▸ **About this task**
Give back word for word every line from the one that includes "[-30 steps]" through the last line of the listing, and nothing besides.

▸ **Dataset extract**
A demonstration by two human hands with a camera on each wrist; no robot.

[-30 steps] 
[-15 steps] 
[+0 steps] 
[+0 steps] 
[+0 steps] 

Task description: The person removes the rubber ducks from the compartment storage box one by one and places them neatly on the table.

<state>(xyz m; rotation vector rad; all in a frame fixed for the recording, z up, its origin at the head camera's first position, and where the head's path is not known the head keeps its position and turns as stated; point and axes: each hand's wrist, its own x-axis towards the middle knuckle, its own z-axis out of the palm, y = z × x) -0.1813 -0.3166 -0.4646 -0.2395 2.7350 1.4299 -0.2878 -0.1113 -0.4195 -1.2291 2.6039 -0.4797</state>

▸ **Result of the exercise**
[-30 steps] 
[-15 steps] 
[+0 steps] 
[+0 steps] 
[+0 steps] 

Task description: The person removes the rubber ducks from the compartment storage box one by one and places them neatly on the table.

<state>(xyz m; rotation vector rad; all in a frame fixed for the recording, z up, its origin at the head camera's first position, and where the head's path is not known the head keeps its position and turns as stated; point and axes: each hand's wrist, its own x-axis towards the middle knuckle, its own z-axis out of the palm, y = z × x) -0.1813 -0.3166 -0.4646 -0.2395 2.7350 1.4299 -0.2878 -0.1113 -0.4195 -1.2291 2.6039 -0.4797</state>

The exercise requires no further output.